Japanese light novel, manga and anime

Beatless is a Japanese science fiction serial novel written by Satoshi Hase and illustrated by Redjuice. The series has inspired three spin-off manga series and a 24-episode anime television series by Diomedéa, which aired from January to September 2018 in the Animeism programming block on MBS.

==Plot==
In 2105, with the large scale advancement of technology, hIE's (Humanoid Interface Elements) are human-like-robots invented in the year 2057. hIEs are used as public and personal servants for society. One person, a high school student named Arato Endo, treats hIEs like humans and sees them as equals, and though he wished to buy one, his financial situation hinders him from doing so.
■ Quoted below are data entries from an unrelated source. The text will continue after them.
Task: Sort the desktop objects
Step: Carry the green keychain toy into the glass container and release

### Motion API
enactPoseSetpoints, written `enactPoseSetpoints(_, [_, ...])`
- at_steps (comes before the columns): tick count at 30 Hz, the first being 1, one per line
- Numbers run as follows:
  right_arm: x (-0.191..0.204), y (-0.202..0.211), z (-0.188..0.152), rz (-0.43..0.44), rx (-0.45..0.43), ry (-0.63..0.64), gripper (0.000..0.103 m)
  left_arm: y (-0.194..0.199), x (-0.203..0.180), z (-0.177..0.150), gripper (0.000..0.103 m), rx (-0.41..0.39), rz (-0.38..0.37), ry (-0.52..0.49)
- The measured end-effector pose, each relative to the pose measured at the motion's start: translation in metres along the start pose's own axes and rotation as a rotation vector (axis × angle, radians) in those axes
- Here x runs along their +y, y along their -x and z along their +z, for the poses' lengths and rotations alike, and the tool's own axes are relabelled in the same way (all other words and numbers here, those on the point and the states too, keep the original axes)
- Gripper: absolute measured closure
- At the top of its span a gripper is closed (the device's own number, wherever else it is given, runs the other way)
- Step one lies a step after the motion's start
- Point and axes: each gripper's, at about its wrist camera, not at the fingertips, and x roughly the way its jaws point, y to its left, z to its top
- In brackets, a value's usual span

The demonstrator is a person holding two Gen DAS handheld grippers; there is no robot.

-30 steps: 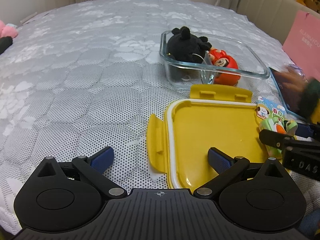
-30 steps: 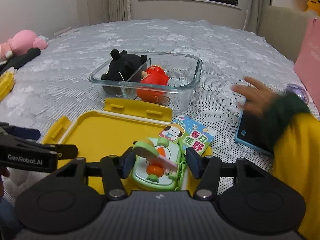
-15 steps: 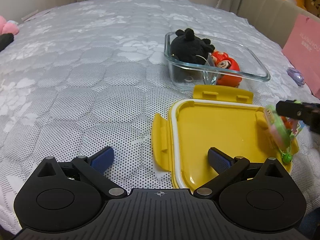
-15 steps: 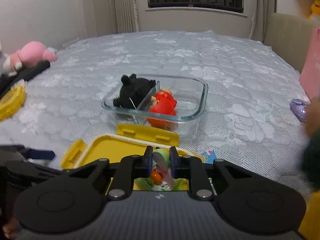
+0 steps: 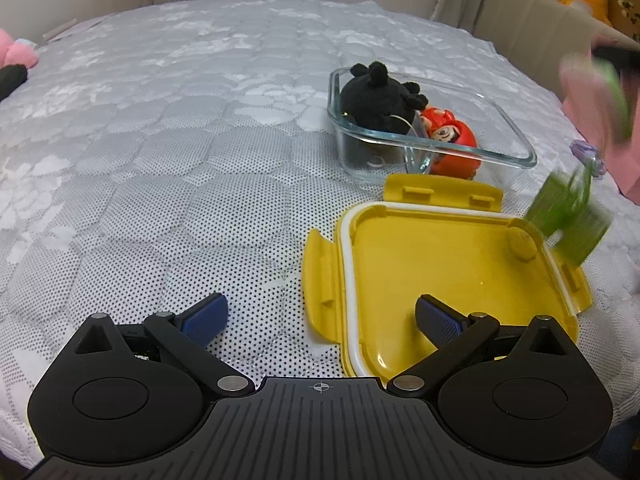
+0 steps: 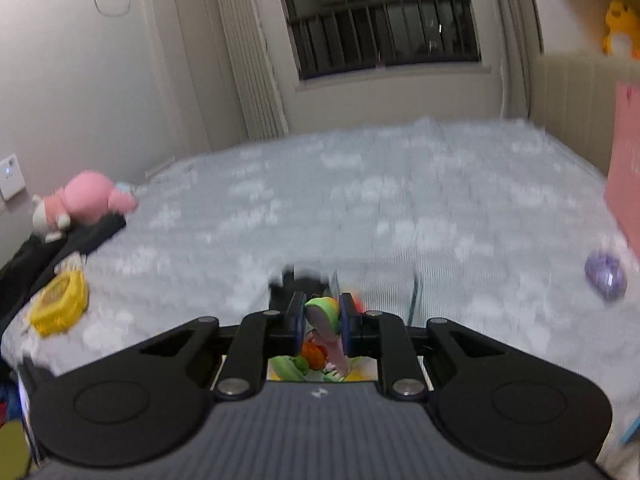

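My right gripper is shut on a green and pink toy charm and holds it up in the air; the charm shows blurred at the right edge of the left wrist view with its green card dangling below. A glass container on the bed holds a black plush and a red doll. Its yellow lid lies upside down in front of it. My left gripper is open and empty, low over the lid's left edge.
A purple trinket lies on the bed at the right, near a pink bag. A pink plush and a yellow round item sit at the left edge. The grey quilted bed stretches to the left and back.
My right gripper closed on the toy charm and lifted it up off the lid, with the card hanging beneath. The left gripper has barely moved. The person's hand at the right has gone.
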Motion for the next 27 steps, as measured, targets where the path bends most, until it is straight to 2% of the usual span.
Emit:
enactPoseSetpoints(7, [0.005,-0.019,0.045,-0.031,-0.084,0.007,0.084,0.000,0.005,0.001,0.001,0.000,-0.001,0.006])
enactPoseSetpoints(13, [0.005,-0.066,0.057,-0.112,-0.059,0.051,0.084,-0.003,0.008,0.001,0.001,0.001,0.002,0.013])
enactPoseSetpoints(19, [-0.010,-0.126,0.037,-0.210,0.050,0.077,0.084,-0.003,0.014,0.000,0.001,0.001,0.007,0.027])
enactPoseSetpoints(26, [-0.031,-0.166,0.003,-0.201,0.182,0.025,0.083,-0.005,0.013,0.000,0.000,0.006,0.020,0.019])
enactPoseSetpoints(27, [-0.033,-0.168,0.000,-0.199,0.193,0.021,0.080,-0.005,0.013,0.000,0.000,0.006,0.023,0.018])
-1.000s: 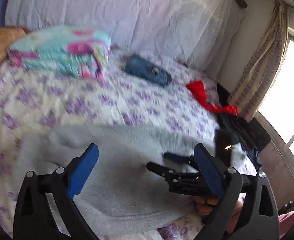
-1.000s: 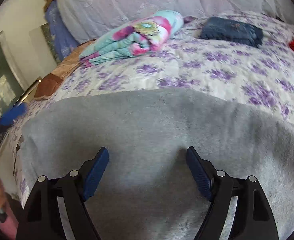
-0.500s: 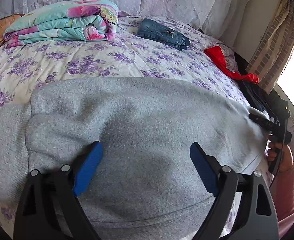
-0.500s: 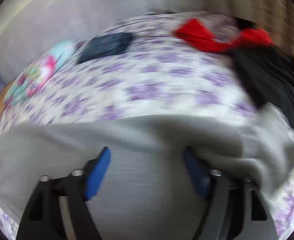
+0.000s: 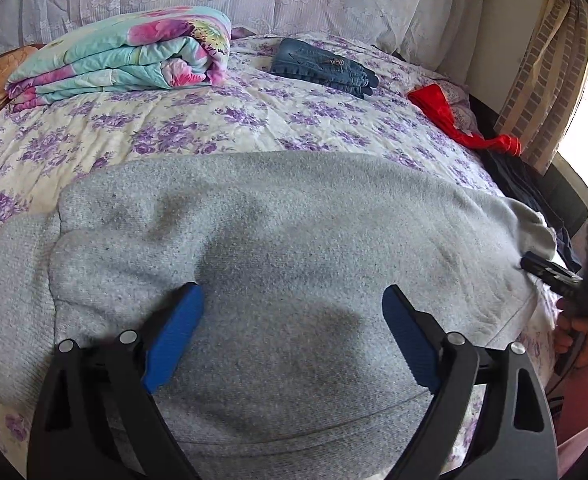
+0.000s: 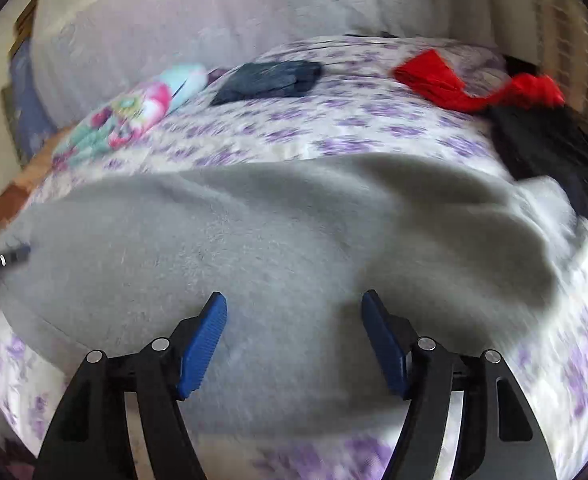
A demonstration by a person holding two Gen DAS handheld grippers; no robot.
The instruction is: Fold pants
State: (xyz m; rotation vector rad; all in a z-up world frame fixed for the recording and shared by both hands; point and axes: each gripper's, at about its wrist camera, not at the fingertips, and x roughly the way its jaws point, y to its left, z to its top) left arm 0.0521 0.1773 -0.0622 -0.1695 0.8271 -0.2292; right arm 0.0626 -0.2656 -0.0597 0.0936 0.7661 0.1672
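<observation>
Grey fleece pants (image 5: 278, 232) lie spread sideways across the near part of the bed, also in the right wrist view (image 6: 254, 240). My left gripper (image 5: 292, 320) is open and empty, just above the grey cloth near its left half. My right gripper (image 6: 294, 324) is open and empty over the cloth's right part, where an end is bunched and rumpled (image 6: 494, 216). The right gripper also shows at the pants' right end in the left wrist view (image 5: 550, 272). The right wrist view is blurred by motion.
The bed has a purple-flowered cover (image 5: 198, 120). At the back lie a folded floral blanket (image 5: 126, 56) and folded blue jeans (image 5: 322, 66). A red garment (image 5: 450, 116) and dark clothes (image 5: 534, 188) lie at the right edge, near a curtain (image 5: 542, 72).
The left gripper came down closer over the pants. The right gripper swung from the middle of the pants to their right end. Both stayed open.
</observation>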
In the middle of the night, while returning home from a grocery store run, he is violently attacked by a hIE. Seconds from death, Lacia, an abnormal hIE equipped with a weaponized coffin, comes to his aid and saves his life. In the chaos that follows, a hacked electric car threatens to run them over, and Lacia makes a deal with Arato, to assume ownership of her in exchange for her saving his life. The deal requires him to take full responsibility for her actions, to which he reluctantly agrees. Lacia warns the entranced Arato she, like all hIE's, doesn't have a soul. After owning Lacia, and bringing her home, Lacia enjoys her new, peaceful lifestyle, while Arato is dragged into a series of major events; from being hired by a company that hosts an online fashion modeling audition, to being dragged into the fighting between other escaped hIE's from Memeframe.

==Characters==
- Arato Endo (遠藤 アラト, Endō Arato)

 Arato is the main protagonist of Beatless and a high school student, who shows sympathy to hIEs, treating them as humans. He was nearly killed by a hijacked hIE and an electric car while on his way back home from the grocery store and was saved by Lacia, whose deal he later accepted in exchange for her becoming his property.
- Lacia (レイシア, Reishia)

 Lacia is an android/hIE equipped with a bullet-stopping device and is the main female protagonist of the series. As the Type-005 Lacia-class, she is one of 5 specialized hIEs who escaped the clutches of the Memeframe corporation. She becomes Arato's property after saving his life from a hIE and an electric car.
- Kouka (紅霞, Kōka)

She is the main antagonist of the Beatless series, and a supporting character of the anime adaptation. She is the Type-001 of the Lacia series and she is among the 5 Lacia-type hIEs who escaped the Tokyo Research Facility of Memeframe. She is also known as the Crimson Fog.
- Snowdrop (スノウドロップ, Sunōdoroppu)

The Lacia-series Type-002 hIE and one of the 5 specialized hIEs who escaped the facility, she specializes in creating mini-drones, in the form of flower petals that hack technology. She is one of the secondary antagonists in the series.
- Saturnus (サトゥルヌス, Saturunusu) / Mariage (マリアジェ, Mariaje)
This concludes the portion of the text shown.